- Work required
Produce a faithful copy of the data, one that leaves out the pictures.

**********

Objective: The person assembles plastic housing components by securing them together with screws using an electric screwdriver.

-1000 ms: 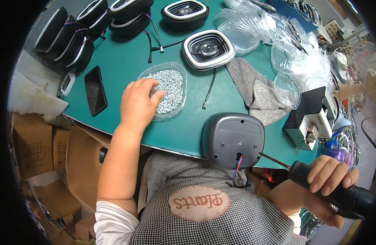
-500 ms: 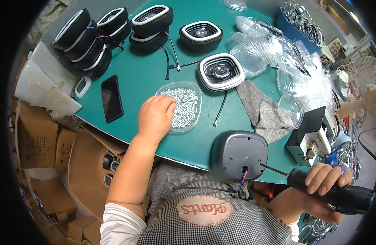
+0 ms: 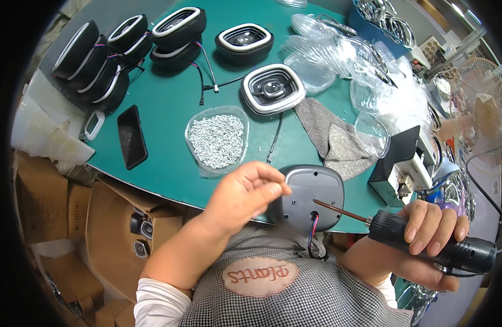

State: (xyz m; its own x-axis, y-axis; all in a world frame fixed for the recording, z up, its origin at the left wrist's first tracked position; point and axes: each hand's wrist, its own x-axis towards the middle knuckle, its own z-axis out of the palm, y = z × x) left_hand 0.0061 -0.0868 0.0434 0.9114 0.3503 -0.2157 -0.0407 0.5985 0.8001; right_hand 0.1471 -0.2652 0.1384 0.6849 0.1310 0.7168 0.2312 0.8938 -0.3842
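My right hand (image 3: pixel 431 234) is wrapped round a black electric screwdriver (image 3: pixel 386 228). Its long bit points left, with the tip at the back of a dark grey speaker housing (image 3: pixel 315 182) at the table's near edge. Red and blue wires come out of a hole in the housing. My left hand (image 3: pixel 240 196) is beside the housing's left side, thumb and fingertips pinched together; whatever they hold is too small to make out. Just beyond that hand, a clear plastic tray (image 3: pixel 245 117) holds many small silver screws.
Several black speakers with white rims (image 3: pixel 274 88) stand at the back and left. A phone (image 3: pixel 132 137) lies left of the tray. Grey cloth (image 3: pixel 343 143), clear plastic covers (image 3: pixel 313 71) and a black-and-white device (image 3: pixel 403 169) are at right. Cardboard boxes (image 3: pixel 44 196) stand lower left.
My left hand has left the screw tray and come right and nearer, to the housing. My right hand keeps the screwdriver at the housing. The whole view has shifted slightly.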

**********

- Exercise output
Objective: The person assembles plastic housing components by securing them together with screws using an electric screwdriver.

-1000 ms: 
-500 ms: 
+0 ms: 

State: (xyz m; its own x-axis, y-axis; all in a world frame fixed for the recording, z up, its origin at the left wrist's first tracked position; point and axes: each hand's wrist, its own x-axis towards the middle knuckle, its own z-axis out of the palm, y = z × x) left_hand 0.0061 -0.0868 0.0434 0.9114 0.3503 -0.2157 -0.0407 0.5985 0.8001; right_hand 0.1471 -0.2652 0.1384 0.6849 0.1310 0.7168 0.2312 0.8938 -0.3842
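My right hand (image 3: pixel 431 234) is wrapped round a black electric screwdriver (image 3: pixel 386 228). Its long bit points left, with the tip at the back of a dark grey speaker housing (image 3: pixel 315 182) at the table's near edge. Red and blue wires come out of a hole in the housing. My left hand (image 3: pixel 240 196) is beside the housing's left side, thumb and fingertips pinched together; whatever they hold is too small to make out. Just beyond that hand, a clear plastic tray (image 3: pixel 245 117) holds many small silver screws.
Several black speakers with white rims (image 3: pixel 274 88) stand at the back and left. A phone (image 3: pixel 132 137) lies left of the tray. Grey cloth (image 3: pixel 343 143), clear plastic covers (image 3: pixel 313 71) and a black-and-white device (image 3: pixel 403 169) are at right. Cardboard boxes (image 3: pixel 44 196) stand lower left.
My left hand has left the screw tray and come right and nearer, to the housing. My right hand keeps the screwdriver at the housing. The whole view has shifted slightly.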

Nothing remains to be answered in this exercise.